• **Entries provided**:
━━━━━━━━━━━━━━━━

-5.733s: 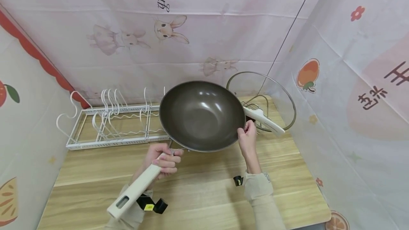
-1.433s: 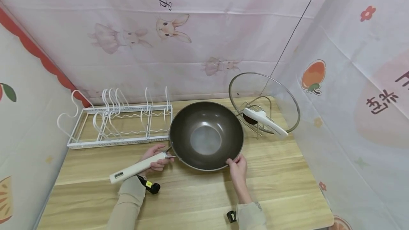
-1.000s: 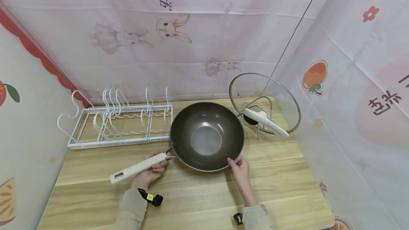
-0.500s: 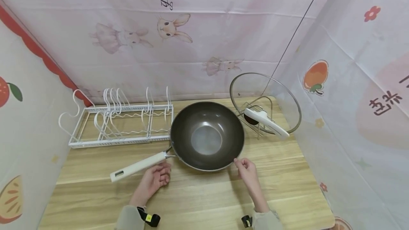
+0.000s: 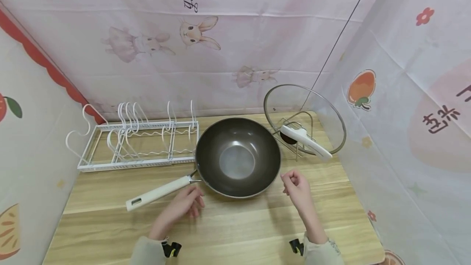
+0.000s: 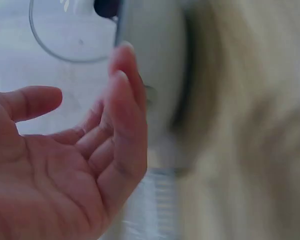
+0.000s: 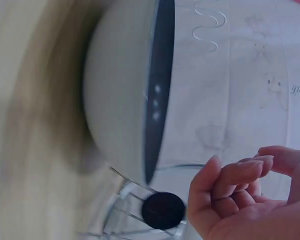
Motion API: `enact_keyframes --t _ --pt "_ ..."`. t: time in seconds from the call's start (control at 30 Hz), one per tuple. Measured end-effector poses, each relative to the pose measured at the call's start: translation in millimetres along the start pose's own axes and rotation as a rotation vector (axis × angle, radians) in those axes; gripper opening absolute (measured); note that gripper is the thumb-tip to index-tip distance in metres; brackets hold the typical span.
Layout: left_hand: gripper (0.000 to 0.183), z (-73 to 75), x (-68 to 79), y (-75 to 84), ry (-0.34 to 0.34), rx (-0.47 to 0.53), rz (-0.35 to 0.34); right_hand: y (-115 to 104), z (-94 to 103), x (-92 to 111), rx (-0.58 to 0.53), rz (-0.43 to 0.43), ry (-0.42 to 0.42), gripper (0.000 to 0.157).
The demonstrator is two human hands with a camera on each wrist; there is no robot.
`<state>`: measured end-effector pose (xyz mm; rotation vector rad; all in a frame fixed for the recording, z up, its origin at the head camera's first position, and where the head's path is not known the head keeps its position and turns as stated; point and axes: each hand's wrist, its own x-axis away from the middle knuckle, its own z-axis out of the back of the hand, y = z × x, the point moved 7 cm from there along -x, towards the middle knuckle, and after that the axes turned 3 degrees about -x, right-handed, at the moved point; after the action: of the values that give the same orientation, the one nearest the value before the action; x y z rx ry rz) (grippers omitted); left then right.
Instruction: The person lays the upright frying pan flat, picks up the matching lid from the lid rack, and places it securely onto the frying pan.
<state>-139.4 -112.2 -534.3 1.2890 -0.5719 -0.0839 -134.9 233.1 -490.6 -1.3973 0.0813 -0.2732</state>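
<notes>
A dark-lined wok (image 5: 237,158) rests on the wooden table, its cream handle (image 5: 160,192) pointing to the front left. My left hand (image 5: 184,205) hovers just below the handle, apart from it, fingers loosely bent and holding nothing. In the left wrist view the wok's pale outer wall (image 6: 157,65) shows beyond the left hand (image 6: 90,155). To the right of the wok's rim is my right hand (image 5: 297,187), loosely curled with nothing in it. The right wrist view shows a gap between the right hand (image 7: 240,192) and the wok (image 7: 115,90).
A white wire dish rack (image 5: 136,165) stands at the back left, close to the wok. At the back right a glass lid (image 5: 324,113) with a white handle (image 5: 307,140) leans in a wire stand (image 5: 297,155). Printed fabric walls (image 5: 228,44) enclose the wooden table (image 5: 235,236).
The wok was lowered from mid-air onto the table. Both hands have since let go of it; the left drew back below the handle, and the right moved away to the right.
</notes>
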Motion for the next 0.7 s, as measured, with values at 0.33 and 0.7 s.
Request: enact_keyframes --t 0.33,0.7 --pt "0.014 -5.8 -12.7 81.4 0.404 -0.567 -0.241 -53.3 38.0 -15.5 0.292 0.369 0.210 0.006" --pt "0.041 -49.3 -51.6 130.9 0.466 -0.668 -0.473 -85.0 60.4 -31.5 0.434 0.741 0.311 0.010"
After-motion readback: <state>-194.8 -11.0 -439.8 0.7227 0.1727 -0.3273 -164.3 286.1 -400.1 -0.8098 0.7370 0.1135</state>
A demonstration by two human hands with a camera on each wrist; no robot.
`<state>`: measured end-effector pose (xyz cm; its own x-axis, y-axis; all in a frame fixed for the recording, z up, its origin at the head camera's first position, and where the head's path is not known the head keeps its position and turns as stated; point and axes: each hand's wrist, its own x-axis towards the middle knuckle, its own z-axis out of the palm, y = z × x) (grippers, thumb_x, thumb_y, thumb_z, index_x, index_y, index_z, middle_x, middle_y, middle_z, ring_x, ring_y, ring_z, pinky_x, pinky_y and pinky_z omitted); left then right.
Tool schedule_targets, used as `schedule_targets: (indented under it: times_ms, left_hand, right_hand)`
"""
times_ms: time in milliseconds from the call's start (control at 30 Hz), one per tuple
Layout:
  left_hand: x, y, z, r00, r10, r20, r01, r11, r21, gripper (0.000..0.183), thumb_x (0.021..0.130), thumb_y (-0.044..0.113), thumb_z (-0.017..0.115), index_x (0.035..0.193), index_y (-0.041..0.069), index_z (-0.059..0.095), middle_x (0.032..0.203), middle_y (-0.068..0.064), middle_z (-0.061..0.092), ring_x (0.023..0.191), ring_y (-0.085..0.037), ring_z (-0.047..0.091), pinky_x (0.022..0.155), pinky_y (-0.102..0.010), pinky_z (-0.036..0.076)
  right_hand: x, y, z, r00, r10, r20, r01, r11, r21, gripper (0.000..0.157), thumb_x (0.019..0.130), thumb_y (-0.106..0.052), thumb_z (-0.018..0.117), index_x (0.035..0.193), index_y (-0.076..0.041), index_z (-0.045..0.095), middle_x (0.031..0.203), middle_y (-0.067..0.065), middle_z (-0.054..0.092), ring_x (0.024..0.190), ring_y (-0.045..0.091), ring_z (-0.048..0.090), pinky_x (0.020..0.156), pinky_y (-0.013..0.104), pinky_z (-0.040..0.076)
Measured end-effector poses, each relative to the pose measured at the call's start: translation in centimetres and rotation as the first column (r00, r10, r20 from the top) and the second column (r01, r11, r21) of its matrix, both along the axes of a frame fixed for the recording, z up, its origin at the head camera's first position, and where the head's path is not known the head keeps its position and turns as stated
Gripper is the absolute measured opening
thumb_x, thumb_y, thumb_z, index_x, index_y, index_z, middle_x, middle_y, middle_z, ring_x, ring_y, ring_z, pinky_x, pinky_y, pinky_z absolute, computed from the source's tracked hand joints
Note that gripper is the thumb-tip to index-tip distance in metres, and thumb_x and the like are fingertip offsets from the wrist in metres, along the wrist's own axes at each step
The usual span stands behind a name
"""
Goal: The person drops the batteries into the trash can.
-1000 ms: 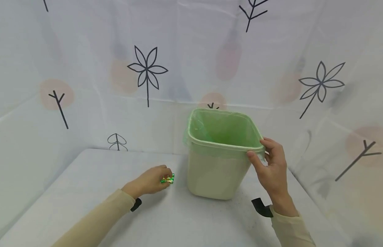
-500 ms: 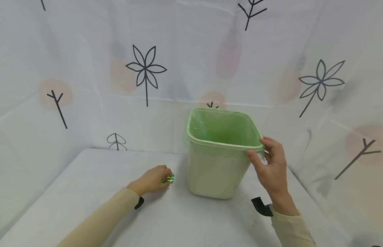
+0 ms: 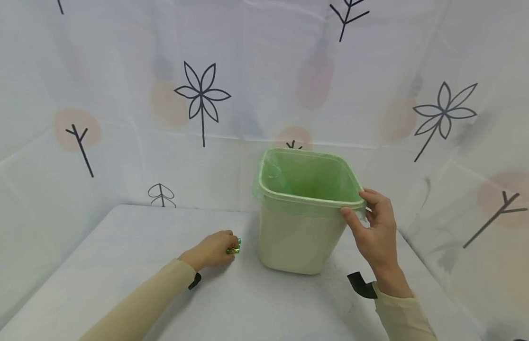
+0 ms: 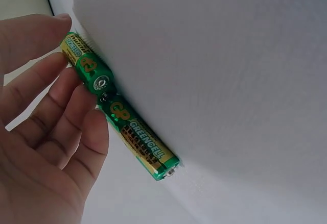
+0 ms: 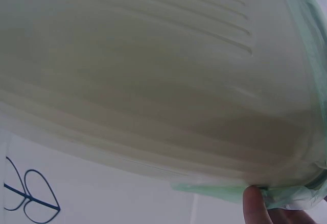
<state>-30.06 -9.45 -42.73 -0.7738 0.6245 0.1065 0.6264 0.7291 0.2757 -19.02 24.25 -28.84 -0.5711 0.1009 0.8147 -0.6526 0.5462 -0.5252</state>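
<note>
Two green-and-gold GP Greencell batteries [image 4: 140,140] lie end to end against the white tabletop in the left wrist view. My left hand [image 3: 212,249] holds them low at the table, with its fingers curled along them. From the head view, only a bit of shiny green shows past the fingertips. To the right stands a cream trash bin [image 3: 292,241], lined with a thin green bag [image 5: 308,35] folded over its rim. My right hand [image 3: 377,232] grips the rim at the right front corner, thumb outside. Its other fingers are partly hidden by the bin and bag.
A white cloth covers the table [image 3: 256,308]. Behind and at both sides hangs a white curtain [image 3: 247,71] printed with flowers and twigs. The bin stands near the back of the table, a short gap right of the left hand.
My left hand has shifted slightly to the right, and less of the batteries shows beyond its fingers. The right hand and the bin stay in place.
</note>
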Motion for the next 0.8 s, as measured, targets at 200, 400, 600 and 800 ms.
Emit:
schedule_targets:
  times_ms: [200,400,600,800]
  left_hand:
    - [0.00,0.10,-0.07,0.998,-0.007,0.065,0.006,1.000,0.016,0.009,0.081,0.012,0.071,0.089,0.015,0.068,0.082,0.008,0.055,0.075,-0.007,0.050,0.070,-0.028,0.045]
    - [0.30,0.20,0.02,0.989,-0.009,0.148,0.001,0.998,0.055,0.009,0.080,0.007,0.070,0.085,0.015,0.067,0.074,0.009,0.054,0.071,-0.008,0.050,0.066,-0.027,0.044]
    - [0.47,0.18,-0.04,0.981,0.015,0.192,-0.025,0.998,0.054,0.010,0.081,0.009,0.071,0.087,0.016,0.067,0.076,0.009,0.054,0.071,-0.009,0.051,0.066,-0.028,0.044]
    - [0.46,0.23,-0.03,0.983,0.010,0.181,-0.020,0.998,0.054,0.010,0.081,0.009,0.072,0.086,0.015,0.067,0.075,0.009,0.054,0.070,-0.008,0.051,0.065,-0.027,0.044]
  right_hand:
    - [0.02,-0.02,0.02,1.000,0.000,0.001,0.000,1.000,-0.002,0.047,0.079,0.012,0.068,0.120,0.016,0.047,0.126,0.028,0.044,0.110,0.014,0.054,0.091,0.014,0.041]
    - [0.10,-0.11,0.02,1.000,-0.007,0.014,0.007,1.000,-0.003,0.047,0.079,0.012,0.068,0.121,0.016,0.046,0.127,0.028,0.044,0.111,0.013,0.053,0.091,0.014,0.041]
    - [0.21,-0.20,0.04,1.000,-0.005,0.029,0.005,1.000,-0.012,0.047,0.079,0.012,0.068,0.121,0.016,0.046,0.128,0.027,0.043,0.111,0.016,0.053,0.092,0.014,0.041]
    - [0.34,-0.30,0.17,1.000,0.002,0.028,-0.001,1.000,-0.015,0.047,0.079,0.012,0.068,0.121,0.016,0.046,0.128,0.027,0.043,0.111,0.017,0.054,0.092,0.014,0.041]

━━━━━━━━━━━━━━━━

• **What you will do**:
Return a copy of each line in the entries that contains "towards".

• **Solution to the problem**:
`<state>`: measured end-effector pose (xyz mm; rotation vector rad; all in a frame fixed for the recording, z up, its origin at the head camera's first position, and where the head's path is not known the head keeps its position and turns as stated; point and axes: each hand's wrist, its own x-axis away from the middle knuckle, its own z-axis out of the back of the hand, y = z × x, the point moved 7 cm from there along -x, towards the middle knuckle, and after that the axes turned 3 degrees about -x, right-handed, at the moved point; after the action: of the values that give the same orientation, the one nearest the value before the action; x y z rx ry rz) (grippers omitted); left then right.
`<state>`: measured end-effector pose (xyz cm; its own x-axis, y-axis; all in a frame fixed for the recording, z up, its origin at the head camera's first position, and where the head's path is not known the head keeps its position and turns as stated; point and axes: each hand's wrist, its own x-axis towards the middle knuckle, its own z-axis out of the palm, y = z × x) (grippers, thumb_x, thumb_y, thumb_z, index_x, index_y, index_z, middle_x, middle_y, middle_z, ring_x, ring_y, ring_z, pinky_x, pinky_y and pinky_z omitted); left then right.

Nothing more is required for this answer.